Sytuacja na giełdach jest coraz bardziej napięta. Indeksy za oceanem są w trakcie czwartej w ostatnich tygodniach fali spadkowej. Po każdej z poprzednich wspinały się wyżej. Teraz mogą mieć kłopot.

Od połowy maja indeksy na Wall Street poruszają się według podobnego schematu. Po ponad 3 proc. kilkusesyjnym ruchu w górę następuje około 3 proc. spadek. Wynik tego schodkowego marszu do tej pory był korzystny dla byków. Za każdym razem ustanawiany był nowy lokalny szczyt. Jednak punktowy dystans między poszczególnymi szczytami wyraźnie maleje, co świadczy o wyczerpywaniu się potencjału zwyżki. Powstaje obawa, że tym razem ta sztuczka może się nie udać i po odreagowaniu ostatnich spadków wskaźniki nowego szczytu już nie osiągną.

Za zakończeniem obecnego impulsu spadkowego przemawia analogia do poprzednich trzech, z których każdy uszczuplał S&P500 o około 40 punktów. Po wtorkowym spadku o 0,9 proc. ten limit został prawie wyczerpany. Brakujące dwa punkty możemy zostawić aptekarzom lub poczekać, czy czasem dziś nie zostaną indeksowi odebrane. Zresztą w trakcie sesji indeks był znacznie niżej. W najgorszym momencie tracił 1,5 proc. Byki trochę się pozbierały w końcówce notowań i ten ruch może mieć dziś swoją kontynuację.

Będzie on możliwy o ile rynki nie zostaną "nakarmione" kolejnymi niepokojącymi informacjami. Ważnych danych makroekonomicznych nie będzie dziś wiele. Pewien wpływ mogą wywrzeć jedynie odczyt indeksu nastrojów niemieckich przedsiębiorców instytutu Ifo oraz sprzedaż nowych domów za oceanem. Ale niespodzianki mogą się pojawić. Agencja Moody's obniżyła perspektywę ratingu Europejskiego Funduszu Stabilizacji Finansowej. Z unijnych przecieków wynika, że Grecja może potrzebować kolejnej restrukturyzacji zadłużenia, bo nie jest w stanie go spłacać. Gorsze niż oczekiwano wyniki podało po sesji Apple, a kilka innych amerykańskich spółek rozczarowało już wcześniej. Dziś kolejna spora porcja raportów finansowych znanych koncernów.

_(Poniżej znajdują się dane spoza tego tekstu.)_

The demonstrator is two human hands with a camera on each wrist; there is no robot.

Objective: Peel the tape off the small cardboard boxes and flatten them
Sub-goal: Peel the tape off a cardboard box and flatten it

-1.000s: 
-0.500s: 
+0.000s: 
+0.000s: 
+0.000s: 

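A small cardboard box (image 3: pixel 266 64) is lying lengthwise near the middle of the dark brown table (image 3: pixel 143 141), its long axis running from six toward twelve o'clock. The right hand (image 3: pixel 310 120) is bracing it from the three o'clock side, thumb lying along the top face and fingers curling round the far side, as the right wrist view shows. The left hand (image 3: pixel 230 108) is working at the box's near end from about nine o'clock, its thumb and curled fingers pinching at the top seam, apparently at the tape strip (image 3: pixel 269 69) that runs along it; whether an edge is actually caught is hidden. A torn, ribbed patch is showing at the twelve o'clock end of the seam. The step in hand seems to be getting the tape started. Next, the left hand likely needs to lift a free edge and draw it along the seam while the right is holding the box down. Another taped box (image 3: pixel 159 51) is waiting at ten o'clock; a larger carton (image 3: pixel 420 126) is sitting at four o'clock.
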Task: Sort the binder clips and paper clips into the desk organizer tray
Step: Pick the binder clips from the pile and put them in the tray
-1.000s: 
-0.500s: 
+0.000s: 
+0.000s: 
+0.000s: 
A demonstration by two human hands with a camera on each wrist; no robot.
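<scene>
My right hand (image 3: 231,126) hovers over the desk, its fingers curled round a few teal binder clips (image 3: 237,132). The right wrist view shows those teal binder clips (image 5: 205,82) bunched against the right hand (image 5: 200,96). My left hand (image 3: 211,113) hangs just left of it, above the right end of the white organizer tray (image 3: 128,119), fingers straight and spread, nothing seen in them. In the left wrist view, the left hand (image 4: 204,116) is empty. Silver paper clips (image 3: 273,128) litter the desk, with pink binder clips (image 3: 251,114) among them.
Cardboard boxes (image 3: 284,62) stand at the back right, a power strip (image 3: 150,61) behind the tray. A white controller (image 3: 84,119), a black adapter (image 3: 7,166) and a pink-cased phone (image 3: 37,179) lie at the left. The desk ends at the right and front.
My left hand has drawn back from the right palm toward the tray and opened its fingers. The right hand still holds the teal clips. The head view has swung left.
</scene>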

Główne europejskie indeksy wyglądają nieco lepiej niż te w Nowym Jorku. DAX w ciągu czerwcowo-lipcowego rajdu wzrósł o 13 proc. (S&P500 zyskał w tym czasie 7,5 proc.), dynamika zwyżki w jej ostatniej fazie była przyzwoita, już wczoraj wskaźnik próbował zakończyć spadkową korektę i niemal mu się to udało. Dziś stoi przed kolejną szansą.

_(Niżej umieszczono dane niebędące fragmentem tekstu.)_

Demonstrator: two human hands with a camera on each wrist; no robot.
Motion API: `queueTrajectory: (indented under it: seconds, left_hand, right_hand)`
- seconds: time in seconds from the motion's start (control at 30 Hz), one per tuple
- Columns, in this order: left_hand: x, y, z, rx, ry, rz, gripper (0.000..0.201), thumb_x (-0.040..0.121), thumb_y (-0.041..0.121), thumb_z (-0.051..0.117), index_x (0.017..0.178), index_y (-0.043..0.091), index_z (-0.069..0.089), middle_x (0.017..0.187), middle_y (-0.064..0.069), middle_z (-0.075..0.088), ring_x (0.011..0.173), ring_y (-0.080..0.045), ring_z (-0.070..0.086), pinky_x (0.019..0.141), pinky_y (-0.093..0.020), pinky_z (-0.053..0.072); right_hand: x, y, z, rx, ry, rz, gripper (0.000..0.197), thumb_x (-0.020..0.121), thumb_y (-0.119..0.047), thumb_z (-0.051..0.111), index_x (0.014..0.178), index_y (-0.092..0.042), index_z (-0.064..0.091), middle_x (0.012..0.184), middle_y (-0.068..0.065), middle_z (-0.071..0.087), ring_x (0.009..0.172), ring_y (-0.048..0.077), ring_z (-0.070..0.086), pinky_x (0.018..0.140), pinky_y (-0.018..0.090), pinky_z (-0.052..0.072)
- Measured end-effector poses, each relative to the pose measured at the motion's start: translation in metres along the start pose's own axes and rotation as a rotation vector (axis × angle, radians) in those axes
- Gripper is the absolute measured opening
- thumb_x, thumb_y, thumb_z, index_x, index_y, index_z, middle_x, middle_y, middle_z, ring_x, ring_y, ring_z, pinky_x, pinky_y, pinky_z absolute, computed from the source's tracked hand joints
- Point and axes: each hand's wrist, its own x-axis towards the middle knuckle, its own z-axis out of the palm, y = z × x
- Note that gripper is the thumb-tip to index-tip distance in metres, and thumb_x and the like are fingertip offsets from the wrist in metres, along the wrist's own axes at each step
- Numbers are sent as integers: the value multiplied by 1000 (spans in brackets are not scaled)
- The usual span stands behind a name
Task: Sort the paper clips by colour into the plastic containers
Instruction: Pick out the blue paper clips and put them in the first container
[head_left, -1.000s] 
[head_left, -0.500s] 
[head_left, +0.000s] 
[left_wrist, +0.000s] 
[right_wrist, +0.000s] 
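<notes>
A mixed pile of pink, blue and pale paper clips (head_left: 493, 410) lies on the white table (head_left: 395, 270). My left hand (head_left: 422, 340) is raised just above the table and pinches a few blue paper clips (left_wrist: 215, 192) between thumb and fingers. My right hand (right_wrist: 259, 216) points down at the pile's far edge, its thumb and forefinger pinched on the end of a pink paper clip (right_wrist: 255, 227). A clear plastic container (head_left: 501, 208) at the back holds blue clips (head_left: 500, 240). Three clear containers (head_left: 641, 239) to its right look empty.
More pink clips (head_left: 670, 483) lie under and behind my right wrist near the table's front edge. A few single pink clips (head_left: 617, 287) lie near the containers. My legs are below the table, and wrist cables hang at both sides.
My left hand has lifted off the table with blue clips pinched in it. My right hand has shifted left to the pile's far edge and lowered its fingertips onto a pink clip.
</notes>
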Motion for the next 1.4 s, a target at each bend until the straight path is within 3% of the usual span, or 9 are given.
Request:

Nasz rynek na tym tle wygląda słabo, a wczorajsze jego lepsze zachowanie niewiele zmienia.

O ile z makroekonomicznego punktu widzenia można zżymać się na tę słabość, to z perspektywy mikro, trudno mieć pretensje. Mimo spowolnienia gospodarczego w strefie euro i za oceanem, nie słychać tam o bankructwach firm. A u nas ich nie brakuje. DSS, PBG, Hydrobudowa, Bomi, Wilbo, spółki zależne Redanu i Trakcji to tylko te z giełdowej stawki.

Spadkową sesję zaliczyły giełdy azjatyckie. Na godzinę przed końcem handlu Nikkei tracił 1,9 proc., a Shanghai B-Share spadał o 2,5 proc. Po kilka dziesiątych procent w górę szły kontrakty na amerykańskie i europejskie indeksy.